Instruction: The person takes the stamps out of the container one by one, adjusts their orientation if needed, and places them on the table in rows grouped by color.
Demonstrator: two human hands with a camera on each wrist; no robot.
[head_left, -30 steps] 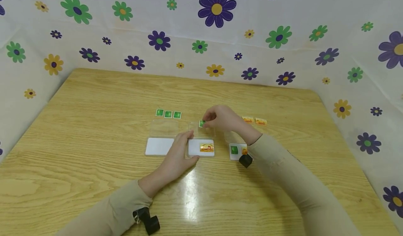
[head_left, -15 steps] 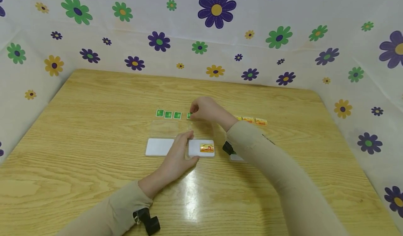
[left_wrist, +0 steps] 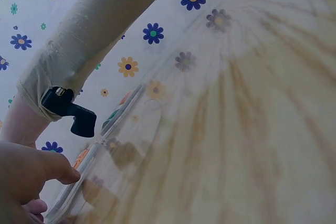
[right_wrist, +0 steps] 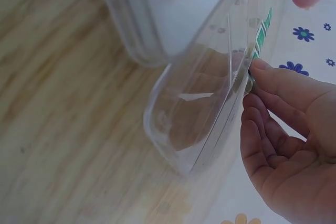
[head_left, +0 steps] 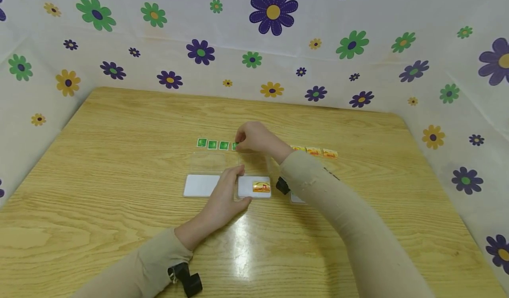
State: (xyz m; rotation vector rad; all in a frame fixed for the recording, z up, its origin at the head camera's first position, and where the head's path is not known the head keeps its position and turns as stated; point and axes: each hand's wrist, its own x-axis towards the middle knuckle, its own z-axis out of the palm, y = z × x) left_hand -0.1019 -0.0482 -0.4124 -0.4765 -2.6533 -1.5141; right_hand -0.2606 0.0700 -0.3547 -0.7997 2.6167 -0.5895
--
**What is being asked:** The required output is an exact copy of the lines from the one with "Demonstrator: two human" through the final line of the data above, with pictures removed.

**Response for this exercise:**
Demonstrator: two human hands with a camera on each wrist; no robot.
[head_left, -30 steps] 
[head_left, -15 steps] 
[left_wrist, +0 steps] 
[right_wrist, +0 steps] 
[head_left, +0 steps] 
State: (xyz m; rotation vector rad; all in a frame fixed for the recording, z up, its origin at the head camera's first position, and where the head's path is not known the head keeps its position and turns as stated; point and axes: each hand's wrist, its own x-axis towards the middle knuckle, its own z-axis out of the palm, y = z × x) left_hand -0.1019 -0.0482 -0.4124 -0.4765 -2.6533 -1.5141; right_hand -0.2606 0.0700 -0.3547 -0.7997 2.6167 -0.5895

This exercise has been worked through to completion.